### [Problem to work on]
Look for the string "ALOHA" in the material below. Copy every line where you find it.

### [Records for this task]
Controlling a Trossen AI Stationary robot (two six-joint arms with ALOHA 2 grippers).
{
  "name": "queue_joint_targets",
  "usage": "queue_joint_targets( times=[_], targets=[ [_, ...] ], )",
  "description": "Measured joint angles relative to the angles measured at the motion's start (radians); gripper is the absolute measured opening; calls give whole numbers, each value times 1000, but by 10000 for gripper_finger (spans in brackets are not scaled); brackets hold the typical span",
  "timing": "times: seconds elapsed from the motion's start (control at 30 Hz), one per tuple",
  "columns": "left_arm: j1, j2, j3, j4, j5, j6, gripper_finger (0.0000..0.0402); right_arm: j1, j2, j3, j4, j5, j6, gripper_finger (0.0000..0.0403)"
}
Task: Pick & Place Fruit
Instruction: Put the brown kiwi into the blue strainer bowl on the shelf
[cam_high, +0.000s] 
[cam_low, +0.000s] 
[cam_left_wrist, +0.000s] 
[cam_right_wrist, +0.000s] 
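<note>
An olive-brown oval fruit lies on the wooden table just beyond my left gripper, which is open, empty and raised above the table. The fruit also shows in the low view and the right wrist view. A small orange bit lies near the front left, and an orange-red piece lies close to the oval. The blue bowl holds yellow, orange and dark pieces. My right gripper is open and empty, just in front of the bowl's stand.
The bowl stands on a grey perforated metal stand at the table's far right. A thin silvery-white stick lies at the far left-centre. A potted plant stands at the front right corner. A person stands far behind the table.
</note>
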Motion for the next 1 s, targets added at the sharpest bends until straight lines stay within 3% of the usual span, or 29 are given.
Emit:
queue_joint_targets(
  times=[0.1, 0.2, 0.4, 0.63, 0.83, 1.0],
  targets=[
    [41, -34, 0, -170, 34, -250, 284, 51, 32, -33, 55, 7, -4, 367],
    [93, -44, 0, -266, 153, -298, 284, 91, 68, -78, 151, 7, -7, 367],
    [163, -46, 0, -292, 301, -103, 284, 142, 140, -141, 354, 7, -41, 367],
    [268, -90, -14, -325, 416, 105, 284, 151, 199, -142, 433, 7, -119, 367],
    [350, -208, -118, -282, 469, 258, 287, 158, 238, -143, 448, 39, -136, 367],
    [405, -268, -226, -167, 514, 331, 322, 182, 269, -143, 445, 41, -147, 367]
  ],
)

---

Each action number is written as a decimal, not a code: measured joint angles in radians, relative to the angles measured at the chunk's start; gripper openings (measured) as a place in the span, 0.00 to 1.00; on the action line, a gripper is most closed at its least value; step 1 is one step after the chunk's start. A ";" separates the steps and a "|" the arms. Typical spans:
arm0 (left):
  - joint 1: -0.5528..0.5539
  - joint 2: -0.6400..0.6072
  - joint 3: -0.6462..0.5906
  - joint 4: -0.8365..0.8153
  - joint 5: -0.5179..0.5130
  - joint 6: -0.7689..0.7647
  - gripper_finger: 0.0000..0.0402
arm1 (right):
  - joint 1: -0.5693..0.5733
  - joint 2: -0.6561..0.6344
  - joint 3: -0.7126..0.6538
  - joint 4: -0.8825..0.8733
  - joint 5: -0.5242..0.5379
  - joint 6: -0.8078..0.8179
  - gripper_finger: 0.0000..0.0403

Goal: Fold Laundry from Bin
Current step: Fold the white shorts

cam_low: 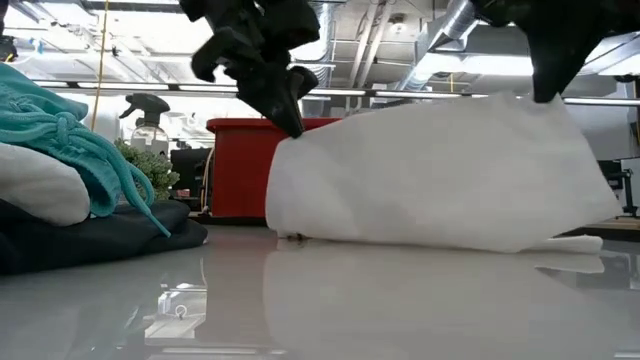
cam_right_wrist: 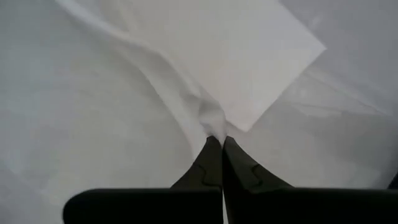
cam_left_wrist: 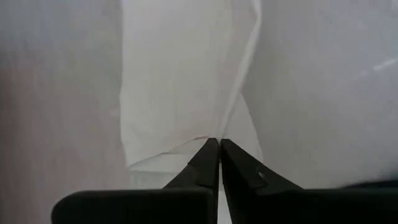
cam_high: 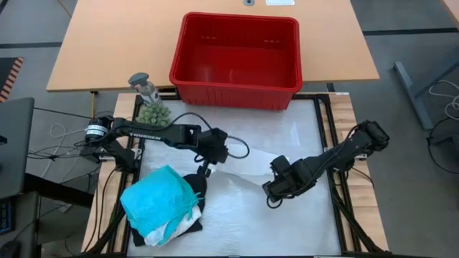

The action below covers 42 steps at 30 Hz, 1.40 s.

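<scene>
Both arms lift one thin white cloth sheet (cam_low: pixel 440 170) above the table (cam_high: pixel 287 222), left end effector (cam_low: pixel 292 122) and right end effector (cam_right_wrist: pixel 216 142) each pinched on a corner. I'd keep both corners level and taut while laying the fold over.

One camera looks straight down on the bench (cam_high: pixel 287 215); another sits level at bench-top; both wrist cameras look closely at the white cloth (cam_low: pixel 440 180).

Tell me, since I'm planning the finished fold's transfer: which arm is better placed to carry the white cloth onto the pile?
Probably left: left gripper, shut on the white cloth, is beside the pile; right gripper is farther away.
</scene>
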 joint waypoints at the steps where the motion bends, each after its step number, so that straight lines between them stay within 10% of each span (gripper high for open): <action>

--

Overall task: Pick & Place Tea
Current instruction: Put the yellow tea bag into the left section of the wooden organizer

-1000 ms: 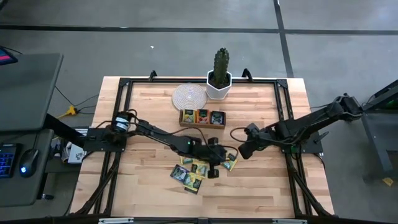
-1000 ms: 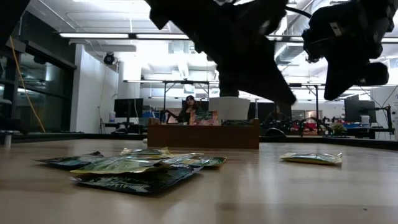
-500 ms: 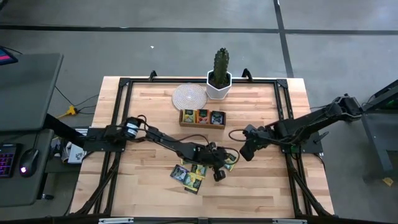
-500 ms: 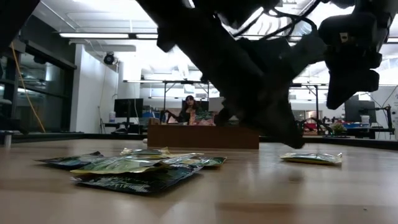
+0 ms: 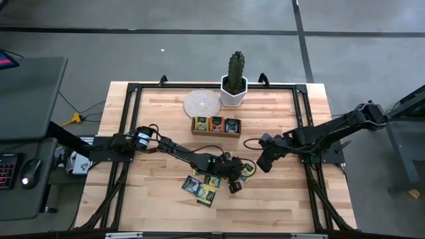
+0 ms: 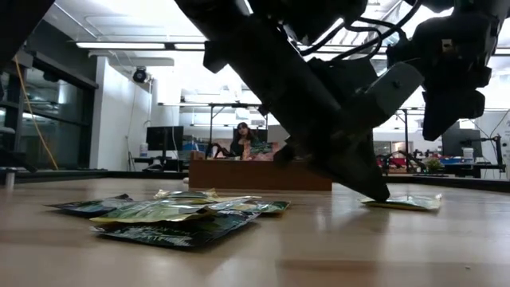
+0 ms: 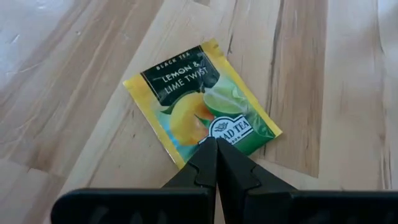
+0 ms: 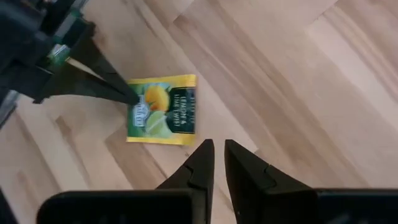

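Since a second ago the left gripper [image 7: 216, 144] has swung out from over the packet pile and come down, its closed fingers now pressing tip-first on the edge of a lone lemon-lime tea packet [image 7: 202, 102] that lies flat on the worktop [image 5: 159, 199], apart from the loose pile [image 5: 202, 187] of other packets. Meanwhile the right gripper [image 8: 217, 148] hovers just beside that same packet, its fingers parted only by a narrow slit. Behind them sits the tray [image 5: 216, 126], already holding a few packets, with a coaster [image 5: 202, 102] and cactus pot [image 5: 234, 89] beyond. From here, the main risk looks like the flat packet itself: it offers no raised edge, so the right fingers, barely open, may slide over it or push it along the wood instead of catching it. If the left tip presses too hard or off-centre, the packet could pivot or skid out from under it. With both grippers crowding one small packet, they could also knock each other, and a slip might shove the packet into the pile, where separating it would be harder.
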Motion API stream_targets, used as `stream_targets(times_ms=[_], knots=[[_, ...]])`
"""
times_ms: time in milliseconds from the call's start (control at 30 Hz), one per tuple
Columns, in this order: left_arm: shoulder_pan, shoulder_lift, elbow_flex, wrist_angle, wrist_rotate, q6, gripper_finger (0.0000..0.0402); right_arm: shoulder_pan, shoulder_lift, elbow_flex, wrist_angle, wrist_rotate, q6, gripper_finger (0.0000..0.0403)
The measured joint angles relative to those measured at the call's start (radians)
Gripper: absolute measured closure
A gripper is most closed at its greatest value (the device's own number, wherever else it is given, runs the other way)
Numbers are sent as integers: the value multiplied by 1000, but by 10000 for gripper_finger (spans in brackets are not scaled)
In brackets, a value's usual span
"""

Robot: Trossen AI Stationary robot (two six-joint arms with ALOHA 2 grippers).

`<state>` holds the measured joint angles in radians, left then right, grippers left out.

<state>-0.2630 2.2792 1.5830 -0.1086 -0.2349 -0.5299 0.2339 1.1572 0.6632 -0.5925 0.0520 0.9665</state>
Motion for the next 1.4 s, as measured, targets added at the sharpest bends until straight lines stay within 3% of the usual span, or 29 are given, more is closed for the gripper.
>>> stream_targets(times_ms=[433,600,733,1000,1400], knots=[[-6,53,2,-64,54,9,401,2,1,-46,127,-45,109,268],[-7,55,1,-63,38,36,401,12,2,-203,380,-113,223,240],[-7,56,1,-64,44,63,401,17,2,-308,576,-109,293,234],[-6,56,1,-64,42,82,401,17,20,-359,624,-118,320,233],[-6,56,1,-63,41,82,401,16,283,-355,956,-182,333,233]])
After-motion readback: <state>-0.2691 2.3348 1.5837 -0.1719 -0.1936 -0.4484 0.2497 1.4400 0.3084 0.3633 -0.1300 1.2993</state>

### [Final answer]
Controlling a Trossen AI Stationary robot (two six-joint arms with ALOHA 2 grippers).
Robot: Trossen AI Stationary robot (two six-joint arms with ALOHA 2 grippers).

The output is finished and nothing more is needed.